> [The task]:
There is one span to output from the data below: the lines starting at the line with "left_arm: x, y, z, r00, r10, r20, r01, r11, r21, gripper" and ending at the line with "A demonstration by". Output it exactly, ends included, nothing more.

---- Data for this exercise

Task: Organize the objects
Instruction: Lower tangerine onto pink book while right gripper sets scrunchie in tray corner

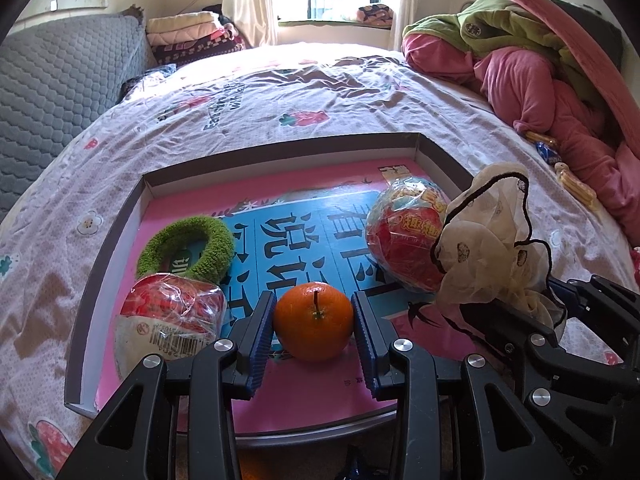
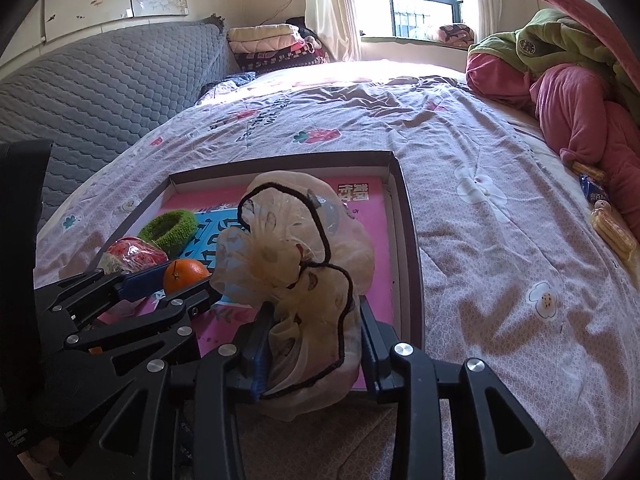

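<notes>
A shallow box tray [image 1: 280, 152] with a pink and blue printed floor lies on the bed. My left gripper [image 1: 314, 320] is shut on an orange [image 1: 314, 322] low over the tray's near part, with a blue pad against each side. A green scrunchie [image 1: 188, 248] and a red plastic-wrapped packet [image 1: 168, 320] lie at the tray's left, and a red wrapped ball [image 1: 404, 236] at its right. My right gripper [image 2: 314, 344] holds a cream sheer scrunchie with black trim [image 2: 296, 248] over the tray's near right corner [image 2: 408, 240]; the fabric fills the gap and touches both fingers.
A heap of pink and green bedding [image 1: 540, 92] covers the bed's right side, with snack packets [image 2: 612, 224] beside it. A grey quilted cover [image 1: 60, 80] rises at the left. Folded blankets [image 1: 188, 28] are stacked below the window. Flowered sheet [image 2: 500, 280] stretches right of the tray.
</notes>
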### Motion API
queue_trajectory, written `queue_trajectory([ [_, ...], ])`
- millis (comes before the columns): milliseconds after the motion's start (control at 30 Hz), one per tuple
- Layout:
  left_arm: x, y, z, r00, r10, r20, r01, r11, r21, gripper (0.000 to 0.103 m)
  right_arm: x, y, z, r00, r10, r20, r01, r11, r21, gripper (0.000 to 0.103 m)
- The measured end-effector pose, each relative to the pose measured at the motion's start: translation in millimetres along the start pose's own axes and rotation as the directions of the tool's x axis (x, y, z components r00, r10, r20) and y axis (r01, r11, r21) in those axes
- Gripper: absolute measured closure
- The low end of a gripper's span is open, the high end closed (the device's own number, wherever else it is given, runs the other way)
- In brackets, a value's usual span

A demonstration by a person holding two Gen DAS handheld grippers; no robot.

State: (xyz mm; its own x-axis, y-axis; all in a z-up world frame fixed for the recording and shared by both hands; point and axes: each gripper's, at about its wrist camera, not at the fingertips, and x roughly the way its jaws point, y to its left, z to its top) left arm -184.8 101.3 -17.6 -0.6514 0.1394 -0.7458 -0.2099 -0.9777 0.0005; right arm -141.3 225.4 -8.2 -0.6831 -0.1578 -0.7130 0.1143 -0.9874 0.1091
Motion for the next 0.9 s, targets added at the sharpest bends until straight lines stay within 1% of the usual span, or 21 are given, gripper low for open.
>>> queue_trajectory([
  [167,0,0,0,1.0,0.004,0.001,-0.004,1.0,0.005,0.064,-3,0,0,0.999,-0.031,0.006,0.032,0.999,-0.027,0.059],
  [200,0,0,-1,1.0,0.003,0.002,-0.003,1.0,0.003,0.064,-4,0,0,0.999,-0.039,0.007,0.039,0.999,-0.031,0.057],
  [333,0,0,-1,1.0,0.005,0.002,-0.005,1.0,0.003,0.063,-6,1,1,0.999,-0.048,0.013,0.049,0.998,-0.048,0.054],
  [400,-1,0,-1,1.0,0.015,0.006,-0.015,1.0,0.004,0.063,-7,0,1,0.997,-0.072,0.017,0.073,0.996,-0.06,0.049],
  [500,-4,1,0,0.999,0.029,0.025,-0.03,1.0,0.004,0.062,-10,1,0,0.997,-0.067,0.025,0.069,0.995,-0.068,0.047],
  [567,-5,2,1,0.999,0.019,0.031,-0.019,1.0,-0.005,0.061,-11,2,0,0.997,-0.07,0.029,0.072,0.995,-0.076,0.046],
  [667,-5,3,1,0.999,0.018,0.031,-0.018,1.0,-0.007,0.056,-13,2,1,0.997,-0.072,0.038,0.075,0.994,-0.079,0.045],
  [900,-5,3,1,0.999,0.015,0.029,-0.014,1.0,-0.012,0.056,-15,1,3,0.996,-0.071,0.045,0.075,0.994,-0.082,0.044],
])
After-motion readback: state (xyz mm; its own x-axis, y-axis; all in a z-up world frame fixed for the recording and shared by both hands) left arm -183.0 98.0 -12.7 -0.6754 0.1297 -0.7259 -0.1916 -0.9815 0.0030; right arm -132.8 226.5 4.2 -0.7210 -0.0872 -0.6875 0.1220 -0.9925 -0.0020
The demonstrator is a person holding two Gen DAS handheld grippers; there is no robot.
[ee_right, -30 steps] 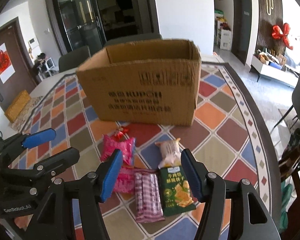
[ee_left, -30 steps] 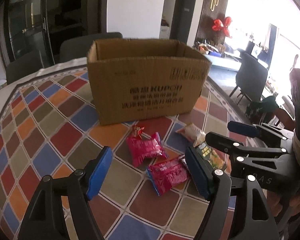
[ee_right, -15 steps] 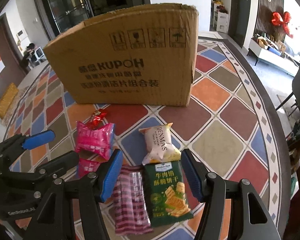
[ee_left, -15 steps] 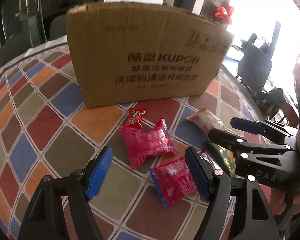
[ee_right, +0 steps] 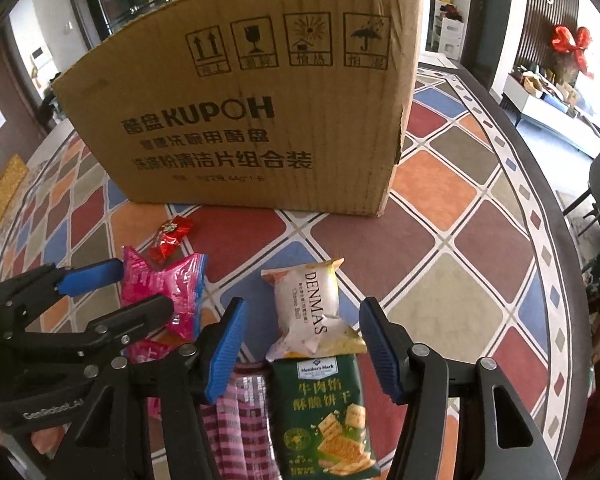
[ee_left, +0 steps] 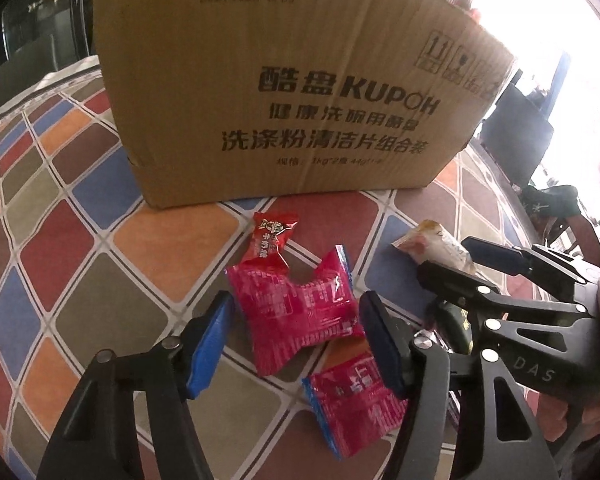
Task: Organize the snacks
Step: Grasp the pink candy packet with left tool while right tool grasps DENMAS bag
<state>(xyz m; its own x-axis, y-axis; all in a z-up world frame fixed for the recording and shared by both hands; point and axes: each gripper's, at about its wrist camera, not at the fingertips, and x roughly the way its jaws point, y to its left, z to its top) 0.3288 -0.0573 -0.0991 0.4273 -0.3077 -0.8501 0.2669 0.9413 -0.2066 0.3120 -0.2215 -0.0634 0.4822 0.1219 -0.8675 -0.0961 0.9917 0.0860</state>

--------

> [Result]:
  left_arm: x, y, z, r00, r10, r20, r01, r11, r21, gripper (0.000 to 0.103 m)
  right_arm: x, y, z, r00, r10, r20, r01, r11, r21, gripper (0.000 to 0.103 m)
- The measured end-effector pose, each relative to the pose measured at the motion's start: translation in millimetres along the start pose's own axes and rotation as the directions of the tool's x axis (x, y, z components r00, r10, r20) and y axis (r01, r11, r21) in those axes
- Gripper: absolute measured closure
- The low end of a gripper's span is open, the high end closed (the device's own number, wherever else it is given, runs the other way)
- In brackets, a value's usual span

A demonstration by a person holding two Gen DAS handheld grippers; no robot.

The output is done.